Patriotismo com dinheiro alheio
A privatização interrompida do setor elétrico gerou um quadro de “meio caminho andado” onde 28% da geração e 66% da distribuição de eletricidade é gerenciada pela iniciativa privada. A Eletrobrás responde por 50% da geração e concorre nos leilões de energia com outras estatais e com agentes privados. No leilão de dezembro passado, 69% da energia foi vendida por estatais. Petrobras e Eletrobrás, sozinhas, responderam por 60% e as demais estatais estaduais pelos 9% restantes. Depois do evento, três analistas de bancos que cobrem o setor recomendaram a venda das ações da Eletrobrás. Na visão deles, os projetos assumidos pela estatal – e descartados pela iniciativa privada – embutem taxas de retorno muito baixas e revelam governança corporativa discutível.
Recentemente, o presidente da Eletrobrás justificou como “coragem patriótica” a decisão tomada em dezembro passado de investir na usina hidrelétrica de Simplício com uma taxa de retorno abaixo do aceitável pelo mercado.
Falar em “coragem” e “patriotismo” para explicar a assunção, por estatais, de projetos com retorno negativo ou inferior ao custo de capital demonstra falta de compromisso com o dinheiro público. Enquanto o mercado avalia economicamente seus projetos olhando a Taxa Interna de Retorno, as estatais parecem ter criado a “Taxa Patriótica de Retorno” para abonar suas decisões. Será que os administradores das estatais investiriam do mesmo modo se o dinheiro saísse do bolso deles?
Qual o objetivo da Eletrobrás?
Há três respostas possíveis: 1) entregar a seus acionistas majoritários (o governo, portanto, todos contribuintes brasileiros) e minoritários (que compraram suas ações na Bolsa) resultados compatíveis com uma empresa séria e sustentável no longo prazo; 2) aumentar sua participação de mercado a qualquer custo e administrar os bilhões envolvidos nos projetos de expansão; 3) funcionar como ferramenta política do governo de plantão.
As duas últimas hipóteses dão a base conceitual para justificar investimentos em projetos chamados de “estratégicos” ou “estruturantes”. Combinadas com o argumento do “patriotismo” formam o quadro perfeito para a execução de projetos inviáveis do ponto de vista econômico ou ainda não competitivos.
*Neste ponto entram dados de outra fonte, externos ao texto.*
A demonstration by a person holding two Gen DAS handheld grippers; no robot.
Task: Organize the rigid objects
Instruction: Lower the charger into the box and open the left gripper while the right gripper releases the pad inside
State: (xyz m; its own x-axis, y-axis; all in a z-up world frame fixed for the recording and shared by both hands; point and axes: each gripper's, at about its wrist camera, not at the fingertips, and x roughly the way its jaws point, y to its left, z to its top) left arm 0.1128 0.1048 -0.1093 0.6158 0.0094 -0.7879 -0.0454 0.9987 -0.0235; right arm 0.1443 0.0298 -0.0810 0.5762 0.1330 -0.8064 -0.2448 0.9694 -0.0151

Foi o que aconteceu no último leilão e o que nos ameaça para o futuro. O Brasil requer R$ 20 bilhões anuais em investimentos para sustentar um crescimento econômico de 3,5 a 4,0%. Desse total, R$ 13 bilhões deveriam ser alocados à construção de novas usinas, R$ 3 bilhões para novas linhas de transmissão e R$ 4 bilhões para a constante expansão da rede de distribuição.
De 1998 a 2003, a Eletrobrás investiu uma média anual de R$ 2,9 bilhões em geração e transmissão. No início de 2004, anunciou que investiria R$ 4,3 bilhões. Investiu R$ 2,8 bilhões, 35% menos do que o valor declarado. Em 2005, anunciou a cifra de R$ 4,6 bilhões e investiu R$ 3,5 bilhões, ou 24% a menos.
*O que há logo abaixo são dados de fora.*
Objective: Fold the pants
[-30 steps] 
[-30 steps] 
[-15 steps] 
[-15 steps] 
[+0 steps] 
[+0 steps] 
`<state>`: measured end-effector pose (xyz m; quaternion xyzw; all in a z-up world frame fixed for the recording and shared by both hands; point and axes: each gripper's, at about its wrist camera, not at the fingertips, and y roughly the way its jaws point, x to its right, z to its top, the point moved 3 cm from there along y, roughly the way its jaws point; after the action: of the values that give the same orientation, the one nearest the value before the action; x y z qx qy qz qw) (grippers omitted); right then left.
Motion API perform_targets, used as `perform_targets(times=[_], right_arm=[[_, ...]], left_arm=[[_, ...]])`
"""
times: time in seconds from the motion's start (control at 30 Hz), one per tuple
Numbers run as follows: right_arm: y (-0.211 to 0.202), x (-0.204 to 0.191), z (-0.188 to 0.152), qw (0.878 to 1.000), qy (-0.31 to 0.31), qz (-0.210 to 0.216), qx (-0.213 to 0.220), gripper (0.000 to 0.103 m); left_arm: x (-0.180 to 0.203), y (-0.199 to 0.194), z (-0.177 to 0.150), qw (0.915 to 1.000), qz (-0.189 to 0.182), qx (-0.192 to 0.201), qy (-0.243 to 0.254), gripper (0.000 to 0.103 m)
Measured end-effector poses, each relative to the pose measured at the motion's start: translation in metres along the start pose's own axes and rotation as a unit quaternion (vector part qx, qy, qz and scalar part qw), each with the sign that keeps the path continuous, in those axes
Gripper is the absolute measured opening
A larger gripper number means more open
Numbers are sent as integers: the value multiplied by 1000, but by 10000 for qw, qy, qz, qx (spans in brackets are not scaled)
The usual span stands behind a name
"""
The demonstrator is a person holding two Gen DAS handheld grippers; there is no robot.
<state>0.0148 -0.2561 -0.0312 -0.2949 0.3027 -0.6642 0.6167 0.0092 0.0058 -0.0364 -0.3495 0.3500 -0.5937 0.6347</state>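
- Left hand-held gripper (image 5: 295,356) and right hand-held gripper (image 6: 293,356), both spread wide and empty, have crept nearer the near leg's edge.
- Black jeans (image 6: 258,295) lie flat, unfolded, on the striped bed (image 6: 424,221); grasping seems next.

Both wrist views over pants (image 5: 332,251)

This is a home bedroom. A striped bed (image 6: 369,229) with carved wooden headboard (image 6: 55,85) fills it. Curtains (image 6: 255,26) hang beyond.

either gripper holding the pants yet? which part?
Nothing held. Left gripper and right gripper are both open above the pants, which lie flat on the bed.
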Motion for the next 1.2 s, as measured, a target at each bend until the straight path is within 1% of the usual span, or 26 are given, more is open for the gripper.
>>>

Os 15 maiores investidores privados, além dos R$ 101 bilhões aportados ao Estado nas aquisições de empresas de 1995 a 2000, já investiram R$ 34 bilhões na expansão da distribuição e geração de energia na fase pós-privatização. Em 2005 aportaram R$ 5,9 bilhões, sendo R$ 1,7 bilhão em geração e R$ 4,2 bilhões em distribuição.
A maior parte dos investimentos privados do ano passado foi feita para cumprir os contratos de concessão, na distribuição, e para concluir investimentos em geração de usinas iniciadas com base nas regras do modelo anterior.
Os números mostram que o Estado, apoiado em suas estatais, não tem recursos suficientes para arcar com os investimentos necessários. Mesmo que a Eletrobrás invista os R$ 5,2 bilhões previstos para 2006, a iniciativa privada terá de ser atraída para completar os R$ 10 bilhões necessários à expansão de geração e transmissão.
Hoje, os agentes privados estão à frente da Eletrobrás. Já investem mais que a estatal na expansão do setor, respeitando a racionalidade econômica. Esta é a nossa contribuição para a Pátria.